For the record 50% collision probability at $2^{64}$ is a rare event and $2^{192}$ is pretty close to "never going to happen before the heat death of the universe".
This change affects both the existing \Defuse\Crypto\Crypto
class and the new \Defuse\Crypto\File
class.
Keys Are Objects, Not Strings
Before version 2, users needed to generate a random key and then figure out how to persist it. This also had the drawback that some users were tempted to use a human-readable password instead of a proper encryption key.
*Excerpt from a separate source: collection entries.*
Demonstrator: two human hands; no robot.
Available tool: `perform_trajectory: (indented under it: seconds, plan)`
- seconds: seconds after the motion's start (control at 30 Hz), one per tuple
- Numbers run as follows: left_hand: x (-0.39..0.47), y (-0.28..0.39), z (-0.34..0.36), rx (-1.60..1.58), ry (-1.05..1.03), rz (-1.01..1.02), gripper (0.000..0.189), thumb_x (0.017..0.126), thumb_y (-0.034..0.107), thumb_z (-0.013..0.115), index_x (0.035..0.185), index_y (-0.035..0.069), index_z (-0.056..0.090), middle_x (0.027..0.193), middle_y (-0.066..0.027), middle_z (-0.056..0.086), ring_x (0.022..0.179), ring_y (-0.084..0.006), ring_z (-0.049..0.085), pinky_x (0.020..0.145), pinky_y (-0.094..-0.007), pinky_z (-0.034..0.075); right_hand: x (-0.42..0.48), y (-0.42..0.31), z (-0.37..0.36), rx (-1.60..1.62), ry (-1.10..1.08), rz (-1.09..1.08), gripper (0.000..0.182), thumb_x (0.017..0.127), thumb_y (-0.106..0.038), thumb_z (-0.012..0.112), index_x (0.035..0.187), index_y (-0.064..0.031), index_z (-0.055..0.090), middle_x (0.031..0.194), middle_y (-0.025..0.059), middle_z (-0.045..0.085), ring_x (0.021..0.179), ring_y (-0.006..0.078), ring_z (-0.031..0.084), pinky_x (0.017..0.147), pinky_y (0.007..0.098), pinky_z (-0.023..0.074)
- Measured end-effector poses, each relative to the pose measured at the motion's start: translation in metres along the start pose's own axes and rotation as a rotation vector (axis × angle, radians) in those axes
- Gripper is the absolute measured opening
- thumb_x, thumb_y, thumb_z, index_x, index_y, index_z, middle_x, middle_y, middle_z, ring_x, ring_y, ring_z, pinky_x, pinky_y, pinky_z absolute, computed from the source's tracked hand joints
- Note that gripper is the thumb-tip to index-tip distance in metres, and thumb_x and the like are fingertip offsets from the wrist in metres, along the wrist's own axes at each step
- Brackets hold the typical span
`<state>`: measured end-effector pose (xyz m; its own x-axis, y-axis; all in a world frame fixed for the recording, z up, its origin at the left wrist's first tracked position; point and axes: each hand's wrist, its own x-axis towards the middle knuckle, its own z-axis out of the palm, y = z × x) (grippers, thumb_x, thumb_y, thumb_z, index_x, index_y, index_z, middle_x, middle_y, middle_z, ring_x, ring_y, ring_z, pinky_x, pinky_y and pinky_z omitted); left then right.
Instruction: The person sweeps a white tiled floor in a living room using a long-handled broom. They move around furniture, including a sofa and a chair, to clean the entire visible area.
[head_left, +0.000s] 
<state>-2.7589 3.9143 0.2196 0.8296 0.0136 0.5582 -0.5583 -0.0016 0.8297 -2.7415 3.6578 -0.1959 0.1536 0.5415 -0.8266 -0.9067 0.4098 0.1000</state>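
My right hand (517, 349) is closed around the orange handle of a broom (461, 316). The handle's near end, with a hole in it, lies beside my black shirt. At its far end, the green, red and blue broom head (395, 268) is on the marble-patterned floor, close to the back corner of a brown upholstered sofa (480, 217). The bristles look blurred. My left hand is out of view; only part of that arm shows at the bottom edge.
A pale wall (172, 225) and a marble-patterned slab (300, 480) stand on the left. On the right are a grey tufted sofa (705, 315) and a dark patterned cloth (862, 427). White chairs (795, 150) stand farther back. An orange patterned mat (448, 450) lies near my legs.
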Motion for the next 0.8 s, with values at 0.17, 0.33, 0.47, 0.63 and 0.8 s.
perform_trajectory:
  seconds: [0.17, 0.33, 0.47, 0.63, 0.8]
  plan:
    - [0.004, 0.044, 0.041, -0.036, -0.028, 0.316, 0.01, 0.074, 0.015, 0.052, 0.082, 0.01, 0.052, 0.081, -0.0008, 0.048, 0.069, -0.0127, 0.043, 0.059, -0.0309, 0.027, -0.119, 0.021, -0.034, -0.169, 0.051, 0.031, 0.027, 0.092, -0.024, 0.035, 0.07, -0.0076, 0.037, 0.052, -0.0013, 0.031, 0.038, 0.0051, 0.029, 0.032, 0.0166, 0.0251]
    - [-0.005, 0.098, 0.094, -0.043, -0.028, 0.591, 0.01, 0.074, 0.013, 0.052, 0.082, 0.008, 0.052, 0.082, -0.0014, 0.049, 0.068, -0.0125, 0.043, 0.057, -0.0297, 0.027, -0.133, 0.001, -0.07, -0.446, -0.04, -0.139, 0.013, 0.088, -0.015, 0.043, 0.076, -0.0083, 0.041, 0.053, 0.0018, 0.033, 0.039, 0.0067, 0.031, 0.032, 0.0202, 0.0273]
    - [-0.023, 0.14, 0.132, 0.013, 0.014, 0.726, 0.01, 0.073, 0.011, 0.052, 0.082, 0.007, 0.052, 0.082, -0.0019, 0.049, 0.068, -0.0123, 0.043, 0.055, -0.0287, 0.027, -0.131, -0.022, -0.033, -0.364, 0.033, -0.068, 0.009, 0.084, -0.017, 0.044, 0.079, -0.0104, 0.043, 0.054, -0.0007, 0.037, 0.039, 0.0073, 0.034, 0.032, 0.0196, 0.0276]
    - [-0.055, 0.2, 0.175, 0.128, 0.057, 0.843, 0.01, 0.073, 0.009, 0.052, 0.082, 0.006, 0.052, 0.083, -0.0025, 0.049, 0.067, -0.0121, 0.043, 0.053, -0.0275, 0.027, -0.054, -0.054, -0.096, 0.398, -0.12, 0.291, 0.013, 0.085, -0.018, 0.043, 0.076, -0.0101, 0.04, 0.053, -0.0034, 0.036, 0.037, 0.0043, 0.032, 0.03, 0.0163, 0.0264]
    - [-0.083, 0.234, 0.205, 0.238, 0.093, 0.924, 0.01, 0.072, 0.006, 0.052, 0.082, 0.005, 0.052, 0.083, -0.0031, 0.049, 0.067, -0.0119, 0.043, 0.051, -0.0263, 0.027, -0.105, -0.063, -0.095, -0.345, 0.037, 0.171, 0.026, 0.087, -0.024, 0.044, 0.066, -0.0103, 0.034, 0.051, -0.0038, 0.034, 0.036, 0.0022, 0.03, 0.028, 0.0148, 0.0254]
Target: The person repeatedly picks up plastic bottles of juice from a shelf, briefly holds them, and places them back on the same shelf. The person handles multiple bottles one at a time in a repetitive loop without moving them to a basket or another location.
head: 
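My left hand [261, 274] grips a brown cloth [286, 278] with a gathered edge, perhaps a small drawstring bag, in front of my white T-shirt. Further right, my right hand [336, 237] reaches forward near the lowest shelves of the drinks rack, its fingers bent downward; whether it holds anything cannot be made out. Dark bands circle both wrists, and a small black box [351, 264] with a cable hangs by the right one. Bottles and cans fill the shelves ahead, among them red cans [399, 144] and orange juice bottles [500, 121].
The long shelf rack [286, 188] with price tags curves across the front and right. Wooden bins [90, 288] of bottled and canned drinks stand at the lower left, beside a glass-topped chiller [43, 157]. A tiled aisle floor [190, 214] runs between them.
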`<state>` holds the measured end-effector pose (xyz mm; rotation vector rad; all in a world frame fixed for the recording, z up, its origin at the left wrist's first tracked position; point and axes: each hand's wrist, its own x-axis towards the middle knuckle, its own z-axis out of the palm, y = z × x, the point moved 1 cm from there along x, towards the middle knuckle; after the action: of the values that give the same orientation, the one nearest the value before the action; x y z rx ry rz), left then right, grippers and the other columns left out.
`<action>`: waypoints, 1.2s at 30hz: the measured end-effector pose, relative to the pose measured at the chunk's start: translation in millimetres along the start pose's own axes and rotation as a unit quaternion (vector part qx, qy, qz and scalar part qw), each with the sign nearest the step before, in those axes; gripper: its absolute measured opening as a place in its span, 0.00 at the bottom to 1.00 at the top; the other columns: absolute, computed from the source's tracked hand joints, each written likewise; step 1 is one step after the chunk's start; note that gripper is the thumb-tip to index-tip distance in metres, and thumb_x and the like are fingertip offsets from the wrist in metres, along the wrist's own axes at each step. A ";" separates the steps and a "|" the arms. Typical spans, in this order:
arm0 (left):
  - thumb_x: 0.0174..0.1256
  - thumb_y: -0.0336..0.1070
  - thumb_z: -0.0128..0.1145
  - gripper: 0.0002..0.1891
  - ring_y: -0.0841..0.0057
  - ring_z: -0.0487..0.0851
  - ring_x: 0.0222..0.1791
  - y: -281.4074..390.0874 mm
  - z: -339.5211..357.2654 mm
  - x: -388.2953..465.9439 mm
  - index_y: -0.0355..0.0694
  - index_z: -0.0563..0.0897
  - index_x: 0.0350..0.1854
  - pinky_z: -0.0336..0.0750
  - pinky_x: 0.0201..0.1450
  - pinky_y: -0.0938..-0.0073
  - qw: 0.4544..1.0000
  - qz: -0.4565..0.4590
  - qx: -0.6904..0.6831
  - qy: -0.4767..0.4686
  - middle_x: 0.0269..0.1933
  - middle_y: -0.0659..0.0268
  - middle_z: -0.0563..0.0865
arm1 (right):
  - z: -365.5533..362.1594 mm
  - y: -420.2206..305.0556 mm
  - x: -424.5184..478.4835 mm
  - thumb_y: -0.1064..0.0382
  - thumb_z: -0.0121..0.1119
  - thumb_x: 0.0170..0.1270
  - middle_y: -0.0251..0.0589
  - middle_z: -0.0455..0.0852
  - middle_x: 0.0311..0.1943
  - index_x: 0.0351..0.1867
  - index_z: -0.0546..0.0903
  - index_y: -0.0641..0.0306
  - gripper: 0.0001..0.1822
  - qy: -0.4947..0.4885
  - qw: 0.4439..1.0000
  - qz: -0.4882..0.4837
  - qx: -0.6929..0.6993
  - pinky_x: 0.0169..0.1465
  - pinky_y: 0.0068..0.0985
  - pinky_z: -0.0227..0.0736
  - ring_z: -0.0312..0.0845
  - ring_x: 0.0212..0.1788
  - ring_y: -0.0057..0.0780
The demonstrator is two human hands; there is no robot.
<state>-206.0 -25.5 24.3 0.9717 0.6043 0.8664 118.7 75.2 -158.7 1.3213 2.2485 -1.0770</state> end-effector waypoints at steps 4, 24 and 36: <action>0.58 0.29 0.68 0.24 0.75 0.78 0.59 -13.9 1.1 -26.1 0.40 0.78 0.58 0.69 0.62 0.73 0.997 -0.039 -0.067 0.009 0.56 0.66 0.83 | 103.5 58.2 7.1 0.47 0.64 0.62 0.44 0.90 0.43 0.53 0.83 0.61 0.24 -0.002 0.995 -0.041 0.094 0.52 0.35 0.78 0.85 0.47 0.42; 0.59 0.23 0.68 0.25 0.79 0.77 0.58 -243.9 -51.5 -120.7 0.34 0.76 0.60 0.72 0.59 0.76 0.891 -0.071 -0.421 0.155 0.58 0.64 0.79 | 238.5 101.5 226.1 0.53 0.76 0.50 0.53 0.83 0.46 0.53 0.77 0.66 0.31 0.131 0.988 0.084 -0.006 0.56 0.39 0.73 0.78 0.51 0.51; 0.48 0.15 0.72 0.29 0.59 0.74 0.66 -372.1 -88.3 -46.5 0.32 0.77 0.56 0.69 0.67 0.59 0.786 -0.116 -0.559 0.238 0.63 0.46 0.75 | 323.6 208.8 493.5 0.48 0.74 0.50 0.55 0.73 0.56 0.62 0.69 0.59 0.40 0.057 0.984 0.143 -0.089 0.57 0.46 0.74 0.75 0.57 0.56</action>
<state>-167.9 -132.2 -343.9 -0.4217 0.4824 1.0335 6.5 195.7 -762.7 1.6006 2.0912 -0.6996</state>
Version 2 uses Key objects instead of strings:
<?php
use \Defuse\Crypto\Key;
$key = Key::createNewRandomKey();
$storeMe = $key->saveToAsciiSafeString();
To restore a key:
<?php
use \Defuse\Crypto\Key;
$key = Key::loadFromAsciiSafeString($storedString);
If you want to use a password, you can use KeyProtectedByPassword
instead. This generates a random key then encrypts the key with your password.
<?php
use \Defuse\Crypto\KeyProtectedByPassword;
$key = KeyProtectedByPassword::createRandomPasswordProtectedKey($password);
$saveMe = $protected_key->saveToAsciiSafeString();
And then:
<?php
use \Defuse\Crypto\KeyProtectedByPassword;
$protected_key = KeyProtectedByPassword::loadFromAsciiSafeString($storedString);
$user_key = $protected_key->unlock($password);
// Now you can use $user_key directly without having to persist the password in memory
Hexadecimal Encoding by Default
Due to feedback from the developer community (whom were largely frustrated with MySQL altering their raw binary data and rendering it unusable), \Defuse\Crypto\Crypto::encrypt()
has been changed to hex-encode output by default. If you want raw binary, simply pass true
as the third argument; this usage is consistent with the hash()
and hash_hmac()
functions.
This change affects both Crypto::encrypt()
and Crypto::decrypt()
. Crypto::legacyDecrypt()
expects raw binary strings.
How to Get Started with Defuse Crypto 2.0.0
If you're using Composer, you can simply run this command.
composer require defuse/php-encryption:^2.0
For non-Composer-users: download the PHP Archive and GPG signature bundled with the release, verify the signature, and just require
it.
The library's official documentation includes a tutorial for getting started.